My question is,,, Why are you accepting this disrespect if you have done so much to improve yourself ???

By now you should be able to see she is not on the same page as you. 
But the beauty of your situtiaton is you can just walk. She is training you to accept that she will do what ever she want, and if you want to stay in her life, then you better walk the line.

You had it right, you can take the girl out of the trailer park.

Just think, not even married, and all ready having issues about old f**K buddies.
I don't even have to point out the main points. Everyone else did.

Advice to you. STOP looking for something in her she is not. Just accept she is not ready, and move on.
WHY, because if she was ready, she would'nt be doing the things she is doing. And if you have to make her act like she is in a relationship, she might just marry you and get even later.
So why take the chance on resentment biting you later on.

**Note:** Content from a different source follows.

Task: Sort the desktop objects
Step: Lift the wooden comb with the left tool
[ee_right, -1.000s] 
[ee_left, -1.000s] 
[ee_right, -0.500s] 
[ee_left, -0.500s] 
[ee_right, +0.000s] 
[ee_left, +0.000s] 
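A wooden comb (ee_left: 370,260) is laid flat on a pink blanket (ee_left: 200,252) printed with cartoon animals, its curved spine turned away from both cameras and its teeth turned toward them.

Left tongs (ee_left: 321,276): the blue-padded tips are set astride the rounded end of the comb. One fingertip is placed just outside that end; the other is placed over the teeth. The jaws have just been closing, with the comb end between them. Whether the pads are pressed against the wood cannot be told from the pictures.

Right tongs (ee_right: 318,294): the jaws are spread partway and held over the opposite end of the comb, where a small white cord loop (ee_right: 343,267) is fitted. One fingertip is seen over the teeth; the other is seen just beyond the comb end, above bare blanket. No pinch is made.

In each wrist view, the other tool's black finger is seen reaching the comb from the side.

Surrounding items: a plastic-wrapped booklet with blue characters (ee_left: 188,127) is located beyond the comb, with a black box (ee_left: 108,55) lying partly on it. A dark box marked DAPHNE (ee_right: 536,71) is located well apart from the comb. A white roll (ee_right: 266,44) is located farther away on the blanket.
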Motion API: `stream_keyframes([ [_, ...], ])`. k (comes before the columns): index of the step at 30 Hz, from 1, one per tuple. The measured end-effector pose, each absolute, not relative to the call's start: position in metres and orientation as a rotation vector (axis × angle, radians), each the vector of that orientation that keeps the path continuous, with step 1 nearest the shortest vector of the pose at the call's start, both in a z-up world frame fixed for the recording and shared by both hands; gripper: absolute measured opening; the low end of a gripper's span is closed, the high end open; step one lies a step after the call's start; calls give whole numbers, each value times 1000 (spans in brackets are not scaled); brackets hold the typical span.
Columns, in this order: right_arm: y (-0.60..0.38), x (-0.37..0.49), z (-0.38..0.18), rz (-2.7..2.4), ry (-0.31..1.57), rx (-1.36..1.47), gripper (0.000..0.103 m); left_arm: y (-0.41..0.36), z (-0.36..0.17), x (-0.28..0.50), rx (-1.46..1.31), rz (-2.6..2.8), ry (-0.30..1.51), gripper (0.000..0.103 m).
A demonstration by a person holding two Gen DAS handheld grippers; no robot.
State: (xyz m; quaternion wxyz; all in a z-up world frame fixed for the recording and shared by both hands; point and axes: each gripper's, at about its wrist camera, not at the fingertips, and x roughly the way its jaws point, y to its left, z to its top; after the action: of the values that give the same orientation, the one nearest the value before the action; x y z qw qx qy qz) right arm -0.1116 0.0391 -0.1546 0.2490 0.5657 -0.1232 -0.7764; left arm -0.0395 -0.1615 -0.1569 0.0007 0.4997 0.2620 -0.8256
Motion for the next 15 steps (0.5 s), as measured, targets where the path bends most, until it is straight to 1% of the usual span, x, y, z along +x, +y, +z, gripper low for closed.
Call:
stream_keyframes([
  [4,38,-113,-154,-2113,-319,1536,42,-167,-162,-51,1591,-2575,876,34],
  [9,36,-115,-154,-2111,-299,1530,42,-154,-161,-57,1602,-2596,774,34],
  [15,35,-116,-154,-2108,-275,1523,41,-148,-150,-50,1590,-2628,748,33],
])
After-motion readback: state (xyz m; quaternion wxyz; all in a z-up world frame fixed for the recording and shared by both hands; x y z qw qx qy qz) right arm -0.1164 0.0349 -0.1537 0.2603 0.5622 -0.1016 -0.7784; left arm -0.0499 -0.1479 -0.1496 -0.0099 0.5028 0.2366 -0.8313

Run don't walk from this toxic woman !!!


----------



## NextTimeAround (Dec 15, 2011)

OldWolf57 said:


> My question is,,, Why are you accepting this disrespect if you have done so much to improve yourself ???
> 
> By now you should be able to see she is not on the same page as you.
> But the beauty of your situtiaton is you can just walk. She is training you to accept that she will do what ever she want, and if you want to stay in her life, then you better walk the line.
> ...


As much as I hear in real life and also read on message boards, how women can't find a decent man......then I read a situation lik this and wonder.....maybe some men really prefer drama in their life and most women don't know how to give it........


----------



## costa200 (Jun 27, 2012)

Personally i would run far and wide from this woman. Too many red flags and complicated history. If she is like this now imagine a few years from now. 



> And yes she has ladies night every other Thur and I stay home with the kids.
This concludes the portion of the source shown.